Permessi studio ex articolo 78 del DPR 28 ottobre 1985, n. 782 – criteri di computo periodo annuo
Si riporta il testo della nota inviata in data 23 febbraio 2026 al Dipartimento della P.S. dalla Segreteria Nazionale:
“All’interno del rapporto di lavoro subordinato il diritto allo studio ha assunto un rilievo sempre maggiore attraverso il riconoscimento di agevolazioni e vantaggi a favore dei lavoratori studenti, con l’obiettivo di fornire loro gli strumenti necessari per affiancare l’impegno lavorativo ad attività finalizzate ad un arricchimento del patrimonio culturale e tecnico-professionale.
L’Art. 78 del DPR 28 ottobre 1985, n. 782 nel premettere che “l’amministrazione della pubblica sicurezza favorisce la aspirazione del personale che intende conseguire un titolo di studio di scuola media superiore o universitario o partecipare a corsi di specializzazione post universitari o ad altri corsi istituiti presso le scuole pubbliche o parificate nella stessa sede di servizio”, dispone che a tal fine, oltre ai normali periodi di congedo straordinario per esami, ai dipendenti della Polizia di Stato venga concesso “un periodo annuale complessivo di 150 ore da dedicare alla frequenza dei corsi stessi”.
Sino a poco tempo fa, nella corrente applicazione della norma a favore del personale della Polizia di Stato, il riferimento alla locuzione “periodo annuale” è stato costantemente interpretato come coincidente con l’intervallo temporale intercorrente tra il primo gennaio ed il 31 dicembre di ciascun anno.
Detto orientamento ancora oggi è pacificamente riscontrabile nella prassi applicativa dei permessi studio in tutta la contrattazione collettiva relativa ai comparti del pubblico impiego (scuola, ministeri, funzioni locali, sanità ecc), con l’applicazione dei seguenti principi:
– il significato della locuzione “periodo annuo” o “anno” per i permessi studio viene riferita all’anno solare, inteso come periodo dal 1° gennaio al 31 dicembre.
– sebbene la domanda venga spesso presentata entro il 15 novembre dell’anno precedente, il conteggio delle 150 ore segue l’anno solare (gennaio-dicembre), non l’anno scolastico (settembre-agosto).
– ore non fruite entro il 31 dicembre di ciascun anno non sono cumulabili e non possono essere utilizzate nell’anno successivo.
Tuttavia, ci giungono segnalazioni in merito al fatto che alcuni uffici territoriali, con una inopinata inversione di rotta rispetto al passato, ai fini della computazione del periodo annuale dei permessi relativi al diritto allo studio richiesti dal personale, applicano criteri di computo che prendono a riferimento il diverso periodo di 365 giorni decorrenti dal giorno in cui il dipendente è stato ammesso al beneficio.

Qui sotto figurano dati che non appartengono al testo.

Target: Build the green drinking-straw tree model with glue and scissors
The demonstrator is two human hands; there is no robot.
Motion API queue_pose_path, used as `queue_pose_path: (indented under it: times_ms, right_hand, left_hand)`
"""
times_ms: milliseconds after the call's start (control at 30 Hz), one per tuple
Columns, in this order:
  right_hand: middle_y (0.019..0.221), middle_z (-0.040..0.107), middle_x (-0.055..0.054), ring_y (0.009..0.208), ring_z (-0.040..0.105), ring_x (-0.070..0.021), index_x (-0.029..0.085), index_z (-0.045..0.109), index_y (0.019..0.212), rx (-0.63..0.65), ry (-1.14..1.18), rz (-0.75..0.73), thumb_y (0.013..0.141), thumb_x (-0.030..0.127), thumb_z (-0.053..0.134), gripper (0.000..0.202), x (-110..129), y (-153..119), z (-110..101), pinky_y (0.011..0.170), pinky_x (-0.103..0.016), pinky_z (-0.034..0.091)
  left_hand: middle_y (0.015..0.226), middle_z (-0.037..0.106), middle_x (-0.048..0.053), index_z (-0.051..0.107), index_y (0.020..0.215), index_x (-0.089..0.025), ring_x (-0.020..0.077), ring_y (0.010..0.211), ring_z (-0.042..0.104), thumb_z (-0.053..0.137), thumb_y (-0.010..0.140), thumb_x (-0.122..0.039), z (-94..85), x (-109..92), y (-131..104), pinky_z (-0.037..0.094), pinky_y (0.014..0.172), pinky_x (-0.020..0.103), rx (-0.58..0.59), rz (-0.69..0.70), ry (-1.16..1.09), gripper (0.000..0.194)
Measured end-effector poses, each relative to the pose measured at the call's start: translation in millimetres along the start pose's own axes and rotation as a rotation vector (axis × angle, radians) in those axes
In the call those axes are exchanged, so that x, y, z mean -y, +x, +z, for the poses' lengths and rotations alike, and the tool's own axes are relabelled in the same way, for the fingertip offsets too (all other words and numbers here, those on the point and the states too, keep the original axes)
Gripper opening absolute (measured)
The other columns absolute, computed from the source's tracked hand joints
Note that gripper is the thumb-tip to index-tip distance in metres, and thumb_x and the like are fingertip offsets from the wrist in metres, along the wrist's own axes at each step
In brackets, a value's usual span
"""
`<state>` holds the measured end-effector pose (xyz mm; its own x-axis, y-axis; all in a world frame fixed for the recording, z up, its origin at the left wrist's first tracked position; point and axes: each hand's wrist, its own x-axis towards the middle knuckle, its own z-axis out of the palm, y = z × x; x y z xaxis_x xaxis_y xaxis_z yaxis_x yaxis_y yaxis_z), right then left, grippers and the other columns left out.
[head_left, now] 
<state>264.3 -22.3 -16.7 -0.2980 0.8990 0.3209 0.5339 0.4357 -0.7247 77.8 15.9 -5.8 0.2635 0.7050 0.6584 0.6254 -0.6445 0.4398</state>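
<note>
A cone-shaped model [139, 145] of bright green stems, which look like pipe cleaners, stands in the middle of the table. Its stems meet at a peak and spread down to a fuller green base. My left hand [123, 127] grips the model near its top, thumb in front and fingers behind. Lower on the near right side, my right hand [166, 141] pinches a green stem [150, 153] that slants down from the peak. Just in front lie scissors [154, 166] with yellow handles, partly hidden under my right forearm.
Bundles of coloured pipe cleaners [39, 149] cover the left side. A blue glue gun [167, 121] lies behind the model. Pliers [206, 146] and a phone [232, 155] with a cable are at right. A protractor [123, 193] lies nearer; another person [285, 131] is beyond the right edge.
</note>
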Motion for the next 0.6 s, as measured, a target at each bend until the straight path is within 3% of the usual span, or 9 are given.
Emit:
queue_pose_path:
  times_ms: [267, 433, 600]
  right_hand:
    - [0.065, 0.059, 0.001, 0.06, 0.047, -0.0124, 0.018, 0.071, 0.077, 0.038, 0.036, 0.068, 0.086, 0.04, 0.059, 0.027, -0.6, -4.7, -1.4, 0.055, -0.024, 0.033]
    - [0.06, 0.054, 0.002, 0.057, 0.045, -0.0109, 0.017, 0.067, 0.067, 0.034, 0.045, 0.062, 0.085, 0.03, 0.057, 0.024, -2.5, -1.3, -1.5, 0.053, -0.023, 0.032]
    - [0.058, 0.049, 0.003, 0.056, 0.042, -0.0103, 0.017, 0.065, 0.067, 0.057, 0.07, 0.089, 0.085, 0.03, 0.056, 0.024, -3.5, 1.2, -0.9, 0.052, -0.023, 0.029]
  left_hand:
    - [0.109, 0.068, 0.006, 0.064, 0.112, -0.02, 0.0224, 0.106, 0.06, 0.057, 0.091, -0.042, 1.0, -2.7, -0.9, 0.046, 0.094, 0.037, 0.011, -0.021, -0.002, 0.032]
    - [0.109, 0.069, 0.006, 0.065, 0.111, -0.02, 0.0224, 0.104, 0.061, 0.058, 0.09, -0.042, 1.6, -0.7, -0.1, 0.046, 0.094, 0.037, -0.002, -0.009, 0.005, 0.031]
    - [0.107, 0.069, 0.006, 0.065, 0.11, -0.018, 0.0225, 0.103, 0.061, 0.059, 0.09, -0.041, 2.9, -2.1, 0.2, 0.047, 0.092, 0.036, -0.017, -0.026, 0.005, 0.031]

Orbene, ci sembra appena il caso di rappresentare che la materia dei permessi e del diritto allo studio appartiene alla competenza della contrattazione collettiva con la conseguenza che eventuali discordanze interpretative, soprattutto se contraddicono indirizzi applicativi consolidati nel tempo, non possono essere risolte “ex se” dall’amministrazione, contro e spesso persino all’insaputa della rappresentanza sindacale con incursioni che contraddicono l’essenza del rapporto funzionale che intercorre tra P.A. e sindacato, entrambi vocati, ciascuno nella propria logica e con le proprie tecniche, ad apprestare una tutela del lavoro «in tutte le sue forme ed applicazioni» (art. 35 cost.) – onde garantire la stabilità dei fondamenti democratici della Repubblica (art. 1 cost.).
Per le ragioni che precedono, si chiede un urgente incontro allo scopo di addivenire a una soluzione condivisa che possa soddisfare le reciproche esigenze ed evitare difformità applicative sul territorio.”